- _WHAT IS BEING ASKED_:
Return each line of the listing below, unchanged, and omit the images.

=-=-=

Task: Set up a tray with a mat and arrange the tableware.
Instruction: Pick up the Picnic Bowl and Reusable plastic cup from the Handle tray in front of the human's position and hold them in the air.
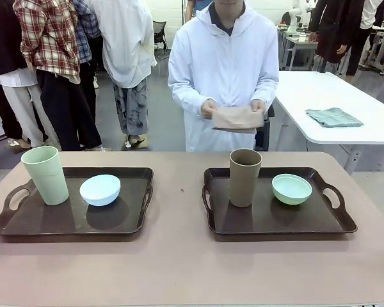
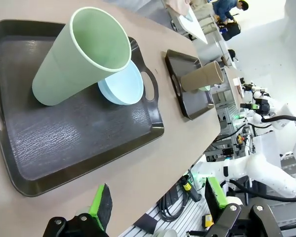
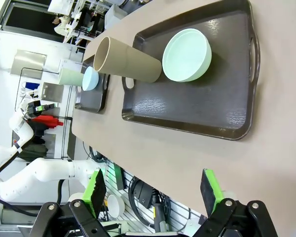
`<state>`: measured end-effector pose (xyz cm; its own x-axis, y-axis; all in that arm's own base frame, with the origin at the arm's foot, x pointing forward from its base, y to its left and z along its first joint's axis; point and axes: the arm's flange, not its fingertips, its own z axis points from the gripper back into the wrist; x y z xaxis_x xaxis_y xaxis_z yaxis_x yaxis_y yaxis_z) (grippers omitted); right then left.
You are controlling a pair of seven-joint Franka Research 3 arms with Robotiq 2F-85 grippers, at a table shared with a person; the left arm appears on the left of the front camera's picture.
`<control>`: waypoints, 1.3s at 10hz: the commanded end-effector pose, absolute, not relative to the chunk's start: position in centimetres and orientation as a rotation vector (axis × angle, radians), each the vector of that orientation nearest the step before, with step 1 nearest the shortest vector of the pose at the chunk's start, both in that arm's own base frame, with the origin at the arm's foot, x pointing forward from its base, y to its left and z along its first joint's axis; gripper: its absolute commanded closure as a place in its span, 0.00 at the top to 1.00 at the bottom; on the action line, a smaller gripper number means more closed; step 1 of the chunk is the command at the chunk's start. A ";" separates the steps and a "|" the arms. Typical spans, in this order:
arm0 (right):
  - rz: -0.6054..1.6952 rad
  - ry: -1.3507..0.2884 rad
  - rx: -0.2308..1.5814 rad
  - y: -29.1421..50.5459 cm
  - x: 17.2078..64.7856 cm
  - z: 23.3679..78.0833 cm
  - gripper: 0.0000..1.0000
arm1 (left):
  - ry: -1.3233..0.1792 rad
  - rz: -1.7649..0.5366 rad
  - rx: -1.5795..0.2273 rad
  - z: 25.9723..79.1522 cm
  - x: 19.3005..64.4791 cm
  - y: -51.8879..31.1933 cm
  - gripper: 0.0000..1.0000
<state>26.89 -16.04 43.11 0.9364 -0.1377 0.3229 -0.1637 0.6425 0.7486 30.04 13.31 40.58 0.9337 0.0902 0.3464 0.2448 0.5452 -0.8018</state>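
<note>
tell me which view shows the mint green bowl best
Right wrist view: the mint green bowl is close and seen from above. Front view shows it smaller, side-on. Left wrist view: the brown tumbler mostly hides it.

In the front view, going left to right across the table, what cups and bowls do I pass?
pale green tumbler → light blue bowl → brown tumbler → mint green bowl

Clear surface [image 1: 177, 217] lane splits left tray [image 1: 51, 220] and right tray [image 1: 275, 220]; green tumbler [image 1: 46, 174], brown tumbler [image 1: 244, 177] block their nine o'clock.
</note>
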 end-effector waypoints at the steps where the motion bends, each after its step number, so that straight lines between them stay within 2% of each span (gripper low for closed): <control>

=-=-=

- _YOUR SOLUTION_:
Task: Set up a tray with a mat and arrange the tableware.
Instruction: Pick up the Picnic Bowl and Reusable plastic cup from the Handle tray in front of the human's position and hold them in the air.
`<state>`: measured end-effector pose (xyz cm; its own x-axis, y-axis; all in that arm's own base frame, with the origin at the arm's foot, x pointing forward from its base, y to its left and z along its first joint's axis; point and axes: the arm's flange, not its fingertips, its own z axis points from the gripper back into the wrist; x y z xaxis_x xaxis_y xaxis_z yaxis_x yaxis_y yaxis_z) (grippers omitted); right then left.
You are controlling a pair of seven-joint Franka Research 3 arms with Robotiq 2F-85 grippers, at a table shared with a person; the left arm appears on the left of the front camera's picture.
`<control>`: waypoints, 1.3s at 10hz: the commanded end-effector pose, absolute, not relative to the chunk's start: position in centimetres and orientation as a rotation vector (axis × angle, radians), each the vector of that orientation nearest the step before, with step 1 nearest the shortest vector of the pose at the chunk's start, both in that arm's own base frame, with the origin at the arm's foot, x pointing forward from its base, y to its left and z along its first joint's axis; gripper: its absolute commanded closure as a place in its span, 0.00 at the top to 1.00 at the bottom; on the action line, a smaller gripper number means more closed; step 1 of the chunk is the command at the chunk's start. A ";" separates the steps and a "|" the arms. Typical spans, in this order:
arm0 (right):
  - rz: -0.6054..1.6952 rad
  - ry: -1.3507..0.2884 rad
  - rx: -0.2308..1.5814 rad
  - y: -29.1421..50.5459 cm
  - x: 17.2078..64.7856 cm
  - z: 23.3679..78.0833 cm
  - gripper: 0.0000..1.0000
arm1 (left):
  - ry: -1.3233..0.1792 rad
  - rz: -1.7649..0.5366 rad
  - rx: -1.5795..0.2273 rad
  - z: 25.9723..79.1522 cm
  - x: 19.3005..64.4791 cm
  - y: -51.8879..31.1933 cm
  - gripper: 0.0000..1.0000
<state>26.89 -16.04 43.11 0.9364 -0.1377 0.3229 -0.1637 0.6425 0.7486 30.04 13.31 40.58 0.9337 0.0902 0.3464 0.2448 0.5452 -0.8018</state>
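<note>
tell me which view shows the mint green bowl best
Right wrist view: the mint green bowl is close and seen from above. Front view shows it smaller, side-on. Left wrist view: the brown tumbler mostly hides it.

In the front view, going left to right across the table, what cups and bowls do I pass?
pale green tumbler → light blue bowl → brown tumbler → mint green bowl

Clear surface [image 1: 177, 217] lane splits left tray [image 1: 51, 220] and right tray [image 1: 275, 220]; green tumbler [image 1: 46, 174], brown tumbler [image 1: 244, 177] block their nine o'clock.
</note>
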 end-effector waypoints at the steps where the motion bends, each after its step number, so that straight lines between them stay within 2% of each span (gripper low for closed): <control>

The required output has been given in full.